Maggie stared out through the windshield. Was Beau right about this man? He was usually right. And if he was right-she had to be very, very careful.
"Maggie?"
"And… you want him to pay for what he did. You may not fully believe there's anything paranormal about my work, but you do believe I can help you find this rapist."
After a moment, he said slowly, "Why do I think that isn't what you were originally going to say?"
She was silent.
"Okay, then tell me this. How is it you're so sure Samantha Mitchell was abducted by the serial rapist? Abducted I'll buy, but how can you know it was him?"
Maggie hesitated, then said deliberately "Because it felt like him."
"You… don't mean felt emotionally, do you?"
"No. It physically felt like him. When he grabbed her from behind, the feel of his arms around her, his chest against her back, the way he… rubbed himself against her as she struggled, were all just the same as with the other attacks."
"You felt that because they did?"
"Yes."
"When you interviewed them? When they relived those memories?"
She nodded.
"Did you go to the places the other women had been abducted from?"
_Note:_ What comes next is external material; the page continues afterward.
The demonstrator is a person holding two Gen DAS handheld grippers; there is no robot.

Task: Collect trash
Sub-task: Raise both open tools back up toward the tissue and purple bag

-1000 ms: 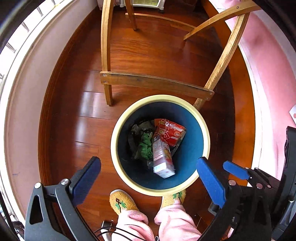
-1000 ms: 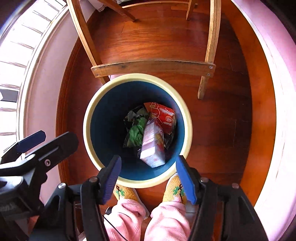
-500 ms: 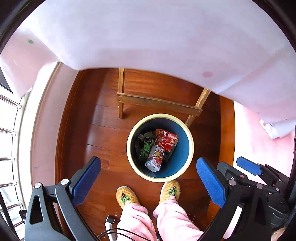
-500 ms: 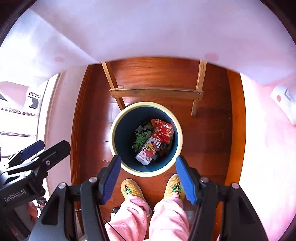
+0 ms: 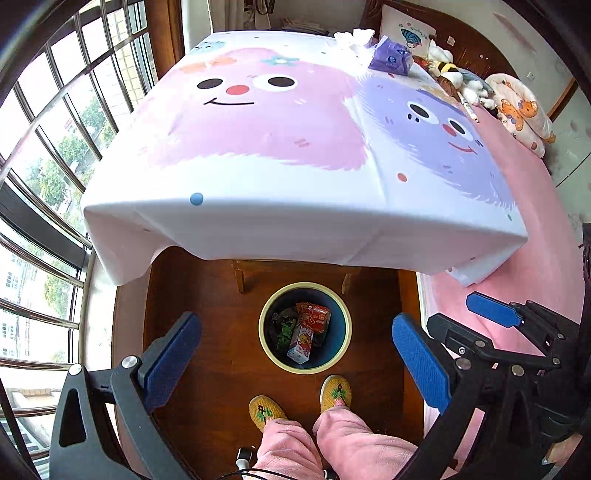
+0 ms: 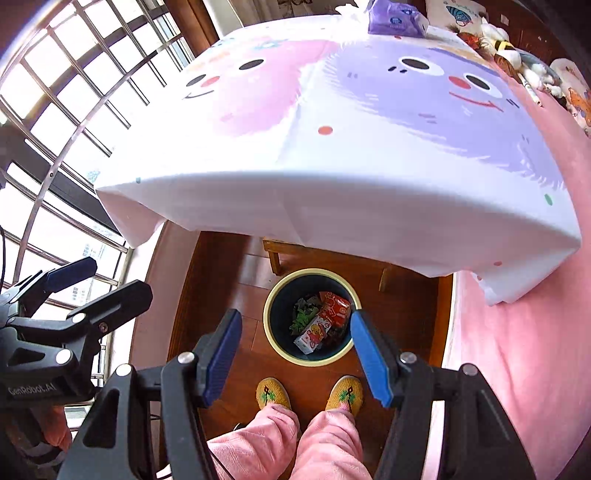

"Only one of them. Laura Hughes was abducted from her high-security apartment building, so I was able to do a walk-through there. But the others were grabbed either in very public places or places where there had been far too many people around later. It would have… muddied the impressions."
"Impressions?"
Dryly, she said, "What do you expect me to call them-psychic vibes?"
"You flatly denied being psychic just the other day."
"Yeah, well, that's always the safe thing to do-at least until I get to know whoever's asking."
He shot her a quick look. "Is that why you're finally being honest with me?"
"Well, I thought it might avoid a game of twenty questions. Obviously, I was wrong."
That surprised a laugh out of him. "Okay, point taken. It's just that I really do want to understand, Maggie."
"And believe?"
He barely hesitated. "And believe. It's just so far outside my experience that I know virtually nothing about it."
"You don't like not knowing, do you?"
"No, I don't. So I ask questions."
Maggie waited until he turned the car into the police lot where she'd left her own to say, "I really don't mind questions, John. But my brain isn't working too clearly at the moment, and I'd rather postpone them, if it's all the same to you."
He pulled into the slot beside her car. "Will you come to the hotel later? I still think we should sit down and go over everything with Quentin and his partner, come up with some kind of game plan from here on out."
"Partner?"
John swore under his breath, wondering if Maggie's apparent psychic abilities included being able to make him say things he had no intention of saying. "Yes, his partner."
"He's a cop, isn't he?" Maggie had one hand on the door handle but was waiting, brows slightly raised. "Quentin's a cop."
"He's here unofficially, Maggie."
"Uh-huh. What kind of cop?"
"Federal," John answered reluctantly. "FBI."